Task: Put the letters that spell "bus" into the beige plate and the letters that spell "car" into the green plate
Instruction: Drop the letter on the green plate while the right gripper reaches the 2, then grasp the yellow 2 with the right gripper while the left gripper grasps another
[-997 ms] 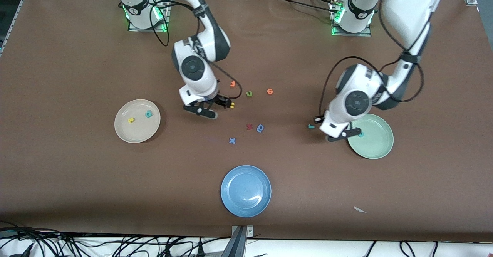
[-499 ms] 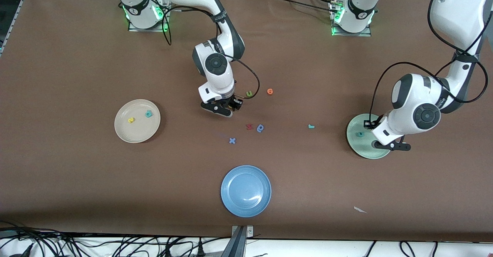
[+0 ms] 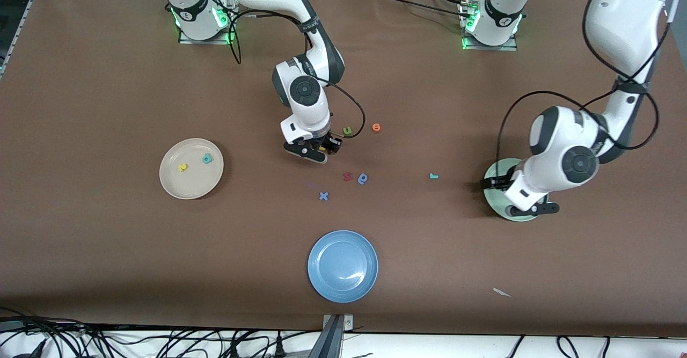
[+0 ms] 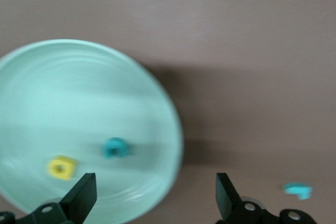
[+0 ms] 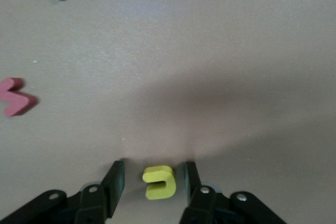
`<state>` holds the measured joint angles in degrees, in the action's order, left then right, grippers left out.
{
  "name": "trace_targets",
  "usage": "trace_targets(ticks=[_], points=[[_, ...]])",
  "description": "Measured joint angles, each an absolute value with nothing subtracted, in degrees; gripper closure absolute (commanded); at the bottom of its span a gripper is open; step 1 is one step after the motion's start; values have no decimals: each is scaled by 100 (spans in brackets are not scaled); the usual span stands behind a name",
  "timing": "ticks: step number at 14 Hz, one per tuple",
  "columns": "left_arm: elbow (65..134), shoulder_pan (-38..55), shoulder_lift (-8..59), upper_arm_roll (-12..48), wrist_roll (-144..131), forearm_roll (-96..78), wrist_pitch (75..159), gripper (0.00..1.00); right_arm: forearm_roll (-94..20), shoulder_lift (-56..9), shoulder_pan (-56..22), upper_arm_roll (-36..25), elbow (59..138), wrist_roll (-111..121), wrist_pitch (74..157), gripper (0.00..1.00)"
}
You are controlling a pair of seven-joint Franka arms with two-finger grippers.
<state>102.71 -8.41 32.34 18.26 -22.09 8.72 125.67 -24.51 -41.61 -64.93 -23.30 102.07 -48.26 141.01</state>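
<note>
Hidden: the left arm's wrist covers most of the green plate [image 3: 492, 173] in the front view — only its edge shows, none of its contents.
Left wrist view adds: inside the green plate [image 4: 79, 103] lie a teal letter [image 4: 115, 147] and a yellow letter [image 4: 61, 167], both blurred and their shapes hard to read.
Left gripper [image 4: 152, 200]: released, jaws spread wide and empty, over the plate's rim.
Teal "r" [image 3: 433, 176]: on the bare bench, apart from the green plate, toward the middle; it also shows as a blurred teal piece [image 4: 298, 189] in the left wrist view.
Right gripper [image 3: 321, 147]: low at mid-bench, its fingertips hard to make out in the front view.
Right wrist view adds: the jaws stand on either side of a yellow "u" [image 5: 159, 182]; whether they touch it cannot be told.
Beige plate [image 3: 172, 183]: toward the right arm's end, holding a yellow letter [image 3: 183, 167] and a teal letter [image 3: 207, 158].
Other letters: green "u" [image 3: 348, 130], orange letter [image 3: 376, 127], red letter [image 3: 347, 176], blue rounded letter [image 3: 363, 178], blue "x" [image 3: 323, 196] — all on the bench.
Blue plate [image 3: 322, 283]: nearest the front camera.
</note>
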Motion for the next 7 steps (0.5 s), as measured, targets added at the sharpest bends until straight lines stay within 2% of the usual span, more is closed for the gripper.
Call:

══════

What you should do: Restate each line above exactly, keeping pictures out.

Answer area:
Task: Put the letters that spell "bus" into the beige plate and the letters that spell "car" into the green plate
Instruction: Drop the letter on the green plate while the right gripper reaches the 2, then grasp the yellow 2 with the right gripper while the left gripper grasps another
[-997 ms] 
[-499 ms] 
[+0 ms] 
[+0 ms] 
[+0 ms] 
`<state>` holds the measured joint angles in degrees, in the action's order, left then right, grippers left out.
{
  "name": "trace_targets",
  "usage": "trace_targets(ticks=[_], points=[[_, ...]])",
  "description": "Measured joint angles, each an absolute value with nothing subtracted, in degrees; gripper closure absolute (commanded); at the bottom of its span a gripper is open; step 1 is one step after the motion's start; values have no decimals: each is scaled by 100 (spans in brackets are not scaled); the usual span stands behind a name",
  "timing": "ticks: step number at 14 Hz, one per tuple",
  "columns": "left_arm: elbow (65..134), shoulder_pan (-38..55), shoulder_lift (-8..59), upper_arm_roll (-12..48), wrist_roll (-144..131), forearm_roll (-96..78), wrist_pitch (75..159), gripper (0.00..1.00); right_arm: forearm_roll (-94..20), shoulder_lift (-56..9), shoulder_pan (-56..22), upper_arm_roll (-36..25), elbow (59..138), wrist_roll (-111..121), wrist_pitch (74..157), gripper (0.00..1.00)"
}
You are controlling a pair of seven-joint Franka arms with two-finger grippers.
<state>102.71 -8.41 32.34 18.26 -22.09 8.72 125.67 -24.51 -41.61 -64.93 -23.30 102.07 -48.26 141.01</state>
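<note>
Hidden: the left arm's wrist covers most of the green plate [image 3: 492, 173] in the front view — only its edge shows, none of its contents.
Left wrist view adds: inside the green plate [image 4: 79, 103] lie a teal letter [image 4: 115, 147] and a yellow letter [image 4: 61, 167], both blurred and their shapes hard to read.
Left gripper [image 4: 152, 200]: released, jaws spread wide and empty, over the plate's rim.
Teal "r" [image 3: 433, 176]: on the bare bench, apart from the green plate, toward the middle; it also shows as a blurred teal piece [image 4: 298, 189] in the left wrist view.
Right gripper [image 3: 321, 147]: low at mid-bench, its fingertips hard to make out in the front view.
Right wrist view adds: the jaws stand on either side of a yellow "u" [image 5: 159, 182]; whether they touch it cannot be told.
Beige plate [image 3: 172, 183]: toward the right arm's end, holding a yellow letter [image 3: 183, 167] and a teal letter [image 3: 207, 158].
Other letters: green "u" [image 3: 348, 130], orange letter [image 3: 376, 127], red letter [image 3: 347, 176], blue rounded letter [image 3: 363, 178], blue "x" [image 3: 323, 196] — all on the bench.
Blue plate [image 3: 322, 283]: nearest the front camera.
</note>
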Motion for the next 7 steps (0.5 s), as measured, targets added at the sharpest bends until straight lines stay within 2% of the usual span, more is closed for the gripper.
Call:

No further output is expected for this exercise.